​Happy Students

September 26 2022 | by

THE NYABIHANGA Primary School I, situated in the province of Mwaro in central Burundi, was built in 1948. It was becoming dangerous and non-functional. “Two of the classes and the administrative block had already been demolished,” says Ignace Bazirutwabo, the school director. “And classrooms that looked functional had cracks in the walls. We were fearful that there could be accidents involving the students or staff.” Something had to be done.

For two years, the students were relocated to buildings in Nyabihanga Primary School II. “There, though, the excess number of students at the school was becoming a major problem to achieving good learning,” says Father Ildephonse Sabokwigina, parish priest of Nyabihanga. “Some kids had to come to school in the morning while others came in the afternoon. It was a problem situation that we needed to find an answer to, but we didn’t have the means to progress. A number of students were also dropping out of school and becoming juvenile delinquents. The reconstruction of the Nyabihanga Primary School I would solve these problems and would also allow the parish to celebrate 75 years of existence of this Catholic primary school.”

The relatively young parish of Nyabihanga – founded in 2013 – is one of 44 parishes which makes up the diocese of Gitega. Not only is the parish young, the people who live there are too: more than 65 percent are under the age of 25. At its foundation, the parish population consisted of 17,000 Christians out of a total of 24,000.  “The people here practice subsistence agriculture and have little income at their disposal,” explains Fr. Ildephonse. “Despite their manifest willingness, their contribution to community development activities organized by the parish has been small scale.”

 

Halted reconstruction

 

Given the urgency of the primary school situation, the parish began work on the reconstruction in October 2020 while gradually collecting local contributions. Its hope was to find larger contributions from other benefactors to complete the project, such as St. Anthony’s Charities, which had already helped the parish in previous years. Unfortunately, work was interrupted by heavy rains, and the finances to finish the project weren’t there. The project had reached the point of raising the walls and a sum of €36,500 had already been spent to arrive at that point.

The total projected costs for the reconstruction amounted to €73,500. A sum of €37,000 was therefore needed to ensure project completion. In October 2021, St. Anthony’s Charities agreed to support the project, and the funds would be delivered in three instalments as is often the case with such projects. The locals also pledged to support the project physically by offering labour to help the masons establish the building site, and to provide bricks and rubble for the buildings.

 

Three phases

 

The first phase of the school completion project began as soon as the first funds were received in October 2021. This included purchase of metal components to erect the framework for the administrative block and for a six-classroom block, guttering for the blocks, a rubble stone pavement outside the classrooms, and the entire flooring of the corridor outside the six classrooms. The second phase began in December 2021 with the purchase of sheetmetal roofing for the administration and classroom blocks and subsequent construction of the roofs.
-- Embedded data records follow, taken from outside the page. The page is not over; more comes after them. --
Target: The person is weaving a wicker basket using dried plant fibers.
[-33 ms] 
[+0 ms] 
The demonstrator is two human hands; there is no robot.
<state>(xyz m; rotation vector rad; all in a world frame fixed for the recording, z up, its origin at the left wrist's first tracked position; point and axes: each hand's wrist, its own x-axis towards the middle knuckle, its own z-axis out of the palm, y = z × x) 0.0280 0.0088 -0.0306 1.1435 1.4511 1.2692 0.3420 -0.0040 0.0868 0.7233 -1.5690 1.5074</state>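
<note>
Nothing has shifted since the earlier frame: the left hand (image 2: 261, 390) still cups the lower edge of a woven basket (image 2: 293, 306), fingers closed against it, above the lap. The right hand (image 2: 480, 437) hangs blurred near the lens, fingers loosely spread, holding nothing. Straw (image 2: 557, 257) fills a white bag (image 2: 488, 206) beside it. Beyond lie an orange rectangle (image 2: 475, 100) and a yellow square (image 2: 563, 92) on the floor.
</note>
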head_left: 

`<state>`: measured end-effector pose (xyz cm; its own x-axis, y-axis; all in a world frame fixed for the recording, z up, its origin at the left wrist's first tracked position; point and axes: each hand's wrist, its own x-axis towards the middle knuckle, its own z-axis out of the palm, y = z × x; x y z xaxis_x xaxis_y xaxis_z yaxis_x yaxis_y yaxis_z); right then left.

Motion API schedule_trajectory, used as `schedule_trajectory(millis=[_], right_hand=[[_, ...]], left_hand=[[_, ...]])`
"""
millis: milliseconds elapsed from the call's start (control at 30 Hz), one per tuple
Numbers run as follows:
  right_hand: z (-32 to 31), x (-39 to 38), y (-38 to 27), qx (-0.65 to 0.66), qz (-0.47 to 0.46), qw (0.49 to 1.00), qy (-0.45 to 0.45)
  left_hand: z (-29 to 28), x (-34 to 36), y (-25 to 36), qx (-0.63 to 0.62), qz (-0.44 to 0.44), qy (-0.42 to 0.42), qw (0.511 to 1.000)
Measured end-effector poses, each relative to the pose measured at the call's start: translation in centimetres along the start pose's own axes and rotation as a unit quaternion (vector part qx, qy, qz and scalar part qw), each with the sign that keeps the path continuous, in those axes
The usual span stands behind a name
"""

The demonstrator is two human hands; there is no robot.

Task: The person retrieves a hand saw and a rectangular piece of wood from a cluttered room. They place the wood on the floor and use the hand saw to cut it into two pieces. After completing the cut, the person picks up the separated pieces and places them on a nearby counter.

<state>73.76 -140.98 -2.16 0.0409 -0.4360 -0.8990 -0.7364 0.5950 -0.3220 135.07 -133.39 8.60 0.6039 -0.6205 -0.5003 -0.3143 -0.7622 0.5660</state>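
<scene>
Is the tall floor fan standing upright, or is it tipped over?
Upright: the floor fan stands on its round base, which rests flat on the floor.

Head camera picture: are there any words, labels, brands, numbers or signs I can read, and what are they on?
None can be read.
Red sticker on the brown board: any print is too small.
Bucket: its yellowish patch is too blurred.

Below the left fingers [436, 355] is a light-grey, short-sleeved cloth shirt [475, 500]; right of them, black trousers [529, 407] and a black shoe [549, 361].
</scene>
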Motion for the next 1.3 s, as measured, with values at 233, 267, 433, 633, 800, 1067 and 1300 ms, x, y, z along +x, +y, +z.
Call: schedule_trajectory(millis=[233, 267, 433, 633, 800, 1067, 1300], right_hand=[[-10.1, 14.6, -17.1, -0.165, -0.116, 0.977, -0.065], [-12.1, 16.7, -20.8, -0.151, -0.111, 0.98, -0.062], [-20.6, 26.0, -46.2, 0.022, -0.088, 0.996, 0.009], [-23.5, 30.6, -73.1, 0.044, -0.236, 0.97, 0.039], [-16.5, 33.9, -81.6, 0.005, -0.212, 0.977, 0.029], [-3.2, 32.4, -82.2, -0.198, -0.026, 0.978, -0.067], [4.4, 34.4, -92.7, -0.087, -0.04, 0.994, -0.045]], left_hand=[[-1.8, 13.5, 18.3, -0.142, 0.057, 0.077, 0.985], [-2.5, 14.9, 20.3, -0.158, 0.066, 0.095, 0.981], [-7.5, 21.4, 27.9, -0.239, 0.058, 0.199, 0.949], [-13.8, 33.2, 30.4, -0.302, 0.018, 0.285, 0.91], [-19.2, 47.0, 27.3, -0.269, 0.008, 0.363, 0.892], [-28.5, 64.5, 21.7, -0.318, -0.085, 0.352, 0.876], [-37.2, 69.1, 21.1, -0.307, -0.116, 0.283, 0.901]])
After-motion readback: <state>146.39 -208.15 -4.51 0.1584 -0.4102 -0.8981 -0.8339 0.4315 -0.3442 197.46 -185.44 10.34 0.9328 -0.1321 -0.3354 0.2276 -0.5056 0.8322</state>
The final phase started in January 2022. This included purchase and fitting of frames and floor coverings, purchase and mounting of six blackboards, fitting and painting of doors and windows, finishing pavements, and fitting of pipes for water drainage and collection of rainwater.

A general shortage of fuel in Burundi hampered project activities and also caused prices of materials to increase over the course of the project. Early electrical power cuts also caused project deadlines to slip and unfortunately, these cuts became more and more frequent. And then there was more heavy rain in December. These difficulties combined delayed the project by two months from its projected end date of January 2022. The project was finally completed on 15 March 2022.

 

Immediate benefits

 

Eight-hundred-and-thirty-six primary school students from the first to sixth grades – from six to 14 years old – will benefit directly from the reconstruction of the school together with their 26 teachers. “This project will, from now, also reduce the number of kids leaving school and significantly reduce the risk of accidents,” says Fr. Ildephonse. “The school will better serve these children who are not only the hope and future of our country, but also of our church. Educating children is a commendable action which prepares them for a good future.”

“This project has saved us from a precarious situation which could have caused serious problems due to the lack of teaching facilities and the long journey pupils needed to undertake to find alternative places of learning,” says Ignace Bazirutwabo, the school director. “We are delighted that the project is now complete. At the moment, we have put all our old equipment back into the school, but somehow it doesn’t fit with the new buildings, so we will start a new project to replace it with new equipment. Now that this project is complete, all the staff and students send thanks to you all for accomplishing this great project. And I thank you for your kind hearts.”

 

Titanic job

 

“On behalf of the Christians of Nyabihanga Parish, it is my honour to thank you greatly for having financially supported our project to reconstruct their primary school,” concludes Fr. Ildephonse. “It was a great experience to think of a big project like this. It was really a titanic job with great mobilisation of funds. May God bless the readers of the Messenger of Saint Anthony, and all those who contributed. For this still young parish, it was an opportunity to experience the universal solidarity of the Church. Our parish has grown. May Saint Anthony of Padua pray for us all and may God bless all the benefactors of St. Anthony’s Charities.”